The winners were chosen from a shortlist of 30 companies that were given five minutes last week to pitch a product that will help ensure John Lewis’s stores and website remain at the forefront of changing consumer shopping habits.
The five start-ups, listed below, will now be given £12,500 of funding to help develop their idea as well as office space at Level 39 and access to advice from the JLAB mentors, including confused.com founder Sarah Murray and Luke Johnson.
At the end of the incubation period in September, JLab will pick a winner and invest a further £100,000 in the project which, if successful, will be rolled out across John Lewis’ estate.
Technology has become a battleground for retailers, with others including Tesco launching similar digital hubs focusing on developing the next big thing in retail.
The three main areas John Lewis asked entrepreneurs to focus on were new ways to help customers shop across different channels, innovations around the “internet of things” and how John Lewis can use data to drive real-time, in-store personalisation.
The five finalists were:
Co-founded by Tim Andrew, Pete Williams and Melvin Artemas, Localz is a platform that combines GPS and iBeacon technology to help retailers detect when shoppers walk into their store to send out promotions and special offers to their phones.
Musaic is a wireless Hi-Fi system that can stream music from any device to multiple rooms in a house. Founded by entrepreneurs Matthew Bramble, Simon Grabowski and Carolyn Van Dongen, the start-up raised £60,000 through crowdfunding site Kickstarter earlier this year.
SpaceDesigned, from co-founders Nicholas and Diane Shaw, is an online app which allows consumers to accurately create and view virtual 3D versions of rooms in their house. John Lewis customers would be able to add a sofa they are considering buying for the retailer, for example, and see how it fits in their living room.
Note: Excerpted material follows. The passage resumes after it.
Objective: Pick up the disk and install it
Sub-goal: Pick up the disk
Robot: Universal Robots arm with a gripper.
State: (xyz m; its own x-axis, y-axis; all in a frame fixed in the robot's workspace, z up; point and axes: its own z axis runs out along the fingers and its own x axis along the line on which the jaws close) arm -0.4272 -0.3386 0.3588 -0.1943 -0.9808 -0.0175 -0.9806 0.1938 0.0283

Tap2Connect’s founder Steve Cooke has come up with a way of creating electronic labels for products such as a fridge so that retailers and customers can continue to track that product after it has been sold or bought. These smart labels would allow John Lewis for example to create an app where customers can fix and item or track it’s energy usage compared with newer products.
Viewsy uses in-store sensors to track customers’ behaviour as they move through the store, allowing retailers to better understand what customers want and make better decisions. It was founded by Odera Ume-Ezeoke, a graduate from York university who was previously a senior manager at vouchers website Groupon.